On Monday 07 April 2014 22:52:57 Nico Kadel-Garcia wrote:
> Name 2. Seriously.
Rackspace, Cloudera, IBM, Amazon, Google, RagingWire, RedHat, HP, etc. and
anyone else on the OpenStack list is deploying it with KVM somewhere that
makes money for them. KVM is by no means the *only* thing they use (far from
it, and in Google's case only some of the KVM they run is vanilla KVM).
That doesn't mean that everything is perfect in libvirt land, of course, but
you make it sound like KVM is a dead-end virtualization stack, and its not.

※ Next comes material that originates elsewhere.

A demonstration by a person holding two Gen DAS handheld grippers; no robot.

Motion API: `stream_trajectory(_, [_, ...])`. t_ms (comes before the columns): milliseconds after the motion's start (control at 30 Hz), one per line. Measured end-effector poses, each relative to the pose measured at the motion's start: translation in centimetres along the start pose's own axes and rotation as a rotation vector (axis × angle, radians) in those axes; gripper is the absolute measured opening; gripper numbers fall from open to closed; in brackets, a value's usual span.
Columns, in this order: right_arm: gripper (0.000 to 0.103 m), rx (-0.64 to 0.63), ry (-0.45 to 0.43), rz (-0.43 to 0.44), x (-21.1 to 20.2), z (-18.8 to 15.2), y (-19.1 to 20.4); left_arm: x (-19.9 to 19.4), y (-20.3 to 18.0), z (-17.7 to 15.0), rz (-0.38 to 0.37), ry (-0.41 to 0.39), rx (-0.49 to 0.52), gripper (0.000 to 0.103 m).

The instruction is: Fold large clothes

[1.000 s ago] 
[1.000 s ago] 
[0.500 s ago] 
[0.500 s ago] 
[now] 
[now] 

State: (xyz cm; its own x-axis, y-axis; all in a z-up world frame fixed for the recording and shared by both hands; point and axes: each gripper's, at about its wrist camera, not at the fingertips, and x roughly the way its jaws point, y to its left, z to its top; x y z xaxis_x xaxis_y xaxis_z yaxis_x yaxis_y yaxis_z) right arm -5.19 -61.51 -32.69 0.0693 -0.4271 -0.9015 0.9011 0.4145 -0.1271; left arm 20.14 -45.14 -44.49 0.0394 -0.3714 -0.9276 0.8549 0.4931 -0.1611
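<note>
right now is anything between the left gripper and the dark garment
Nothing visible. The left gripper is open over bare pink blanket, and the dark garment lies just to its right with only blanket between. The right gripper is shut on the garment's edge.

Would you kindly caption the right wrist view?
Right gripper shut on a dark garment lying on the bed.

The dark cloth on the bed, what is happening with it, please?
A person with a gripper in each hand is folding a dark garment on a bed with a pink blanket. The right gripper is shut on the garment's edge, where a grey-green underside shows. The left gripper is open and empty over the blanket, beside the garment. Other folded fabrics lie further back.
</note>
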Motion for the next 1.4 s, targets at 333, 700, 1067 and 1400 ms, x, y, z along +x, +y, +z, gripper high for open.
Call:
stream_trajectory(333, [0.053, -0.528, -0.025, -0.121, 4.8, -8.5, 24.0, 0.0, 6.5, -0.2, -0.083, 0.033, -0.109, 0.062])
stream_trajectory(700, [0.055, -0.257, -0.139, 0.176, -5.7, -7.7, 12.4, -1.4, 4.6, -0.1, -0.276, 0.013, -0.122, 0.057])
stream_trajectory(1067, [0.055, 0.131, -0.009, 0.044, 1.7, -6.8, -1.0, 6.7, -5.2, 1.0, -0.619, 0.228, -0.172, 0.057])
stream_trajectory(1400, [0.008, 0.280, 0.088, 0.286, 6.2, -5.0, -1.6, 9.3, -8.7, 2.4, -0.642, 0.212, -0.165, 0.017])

Without a decent environment manager (OpenStack/Puppet, for example) its not
very scalable on its own.
Of course, the price war in cloud provisioning got 60% rougher as of a week
ago, so I expect the list of cloud providers running *any* stack will shrink
down to two or three in the coming months (Google bleeding Amazon is bleeding
everyone else, too, but nobody has as much blood as those two).
As for pair-bonding, I can't say I've needed to do that within guests (hosts,
sure). I haven't run into a lot of corner cases with KVM. We did with VMWare,
but that was before changing our service architecture to degrade gracefully
and balance loads better (and, critically, most of the services are now
stateless, so bad things are a lot less difficult to deal with), moving to KVM
was after this so I can't pin blame on VMWare. We've likely never cooked up a
KVM perfect storm -- but I'm curious if you have any insights of what a
perfectly awful KVM situation looks like.